The jib hobble system is used when sailing downwind with both the spinnaker and jib up. The hobble is meant to caddy the jib from gybe to gybe with no adjustment required. A good base setting is to have the jib trimmed enough that the lowest luff telltales are flowing and the top of the jib not luffing. However, it is better to have the sail slightly under trimmed than over trimmed. If the jib is eased enough that it can wrap around the forestay, it will need to be trimmed just prior to the gybe, then released back to its original setting. The hobble is trimmed using a single line lead through a cleat in the center of the boat.
The IC 37 (as well as many other one design classes) races with only one asymmetric spinnaker, which limits the variability in VMG angles when sailing downwind. However, there are still many different modes of sailing downwind. In light air, we suggest dropping the jib to allow the spinnaker to maintain as much flow as possible. While keeping the jib fully onboard as it drops is always preferable, the luff hanks allow the jib to be dropped quickly without going overboard when the situation requires. While having the jib down does allow a lower mode to be sailed, the boat still does not like to sail directly downwind. When the breeze permits leaving the jib up, you must transition your mode to one with a tighter wind angle. This should only be done in planing conditions.
Trimming the running backstays, or ‘runners,’ is one of the most important controls for upwind speed. Grinding on more runner tension will make the headstay tighter, flatten the main by bending the mast, and open the main leech. This depowers the sail enough to let the boat stay under control at higher wind speeds.
The crew member trimming the runner should be looking for these wrinkles to appear in the main to know when the maximum load is achieved and should not pull more runner on beyond that point.

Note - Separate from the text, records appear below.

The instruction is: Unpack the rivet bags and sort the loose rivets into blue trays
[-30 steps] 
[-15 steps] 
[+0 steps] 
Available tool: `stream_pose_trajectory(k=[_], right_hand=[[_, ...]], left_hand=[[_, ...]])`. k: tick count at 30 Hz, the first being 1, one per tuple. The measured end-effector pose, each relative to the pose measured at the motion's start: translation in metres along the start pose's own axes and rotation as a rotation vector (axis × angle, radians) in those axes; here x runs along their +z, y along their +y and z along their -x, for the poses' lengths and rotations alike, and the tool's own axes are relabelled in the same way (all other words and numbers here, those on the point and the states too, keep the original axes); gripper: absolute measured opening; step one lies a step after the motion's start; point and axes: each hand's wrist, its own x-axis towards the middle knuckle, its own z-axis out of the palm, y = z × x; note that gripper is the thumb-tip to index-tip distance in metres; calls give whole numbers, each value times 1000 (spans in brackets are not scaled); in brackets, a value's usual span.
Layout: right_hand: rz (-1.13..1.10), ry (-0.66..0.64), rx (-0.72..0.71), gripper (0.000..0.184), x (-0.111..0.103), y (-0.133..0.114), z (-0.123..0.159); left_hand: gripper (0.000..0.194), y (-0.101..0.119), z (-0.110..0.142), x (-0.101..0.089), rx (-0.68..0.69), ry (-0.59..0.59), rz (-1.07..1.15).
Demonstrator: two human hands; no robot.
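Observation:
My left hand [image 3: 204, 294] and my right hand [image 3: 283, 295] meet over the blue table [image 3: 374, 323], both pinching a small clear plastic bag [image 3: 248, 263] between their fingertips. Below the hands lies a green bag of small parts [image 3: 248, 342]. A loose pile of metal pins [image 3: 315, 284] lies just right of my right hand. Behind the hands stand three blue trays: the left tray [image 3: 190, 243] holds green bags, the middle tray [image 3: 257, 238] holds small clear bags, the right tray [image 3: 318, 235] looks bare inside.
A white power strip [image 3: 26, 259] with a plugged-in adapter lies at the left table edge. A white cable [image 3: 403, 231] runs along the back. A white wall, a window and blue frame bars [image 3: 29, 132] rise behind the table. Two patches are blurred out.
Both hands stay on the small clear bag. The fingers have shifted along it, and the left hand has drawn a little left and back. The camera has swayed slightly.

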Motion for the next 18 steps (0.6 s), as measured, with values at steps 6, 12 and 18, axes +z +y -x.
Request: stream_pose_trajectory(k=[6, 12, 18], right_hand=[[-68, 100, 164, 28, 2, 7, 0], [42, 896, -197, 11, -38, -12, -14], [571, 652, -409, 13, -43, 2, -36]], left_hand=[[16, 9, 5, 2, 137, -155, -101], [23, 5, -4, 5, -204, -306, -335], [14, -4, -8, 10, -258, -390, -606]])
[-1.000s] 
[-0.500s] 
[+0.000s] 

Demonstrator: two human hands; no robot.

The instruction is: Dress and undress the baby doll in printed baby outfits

After all the mast shims have been put in, the next step to depowering the boat is to reef the sails. The first sail to reef is the main, which usually happens around 20 knots of true wind speed. Having the runners and mainsheet completely eased when putting the reef in the main is important and will avoid undue stress on the main halyard components. The jib reef will be added once the average true wind speed is around 25 knots. When reefing the jib, the best practice is to drop the sail onto the deck, roll the foot from the bottom up, close the zipper with all excess cloth fully enclosed, then re-hoist the sail.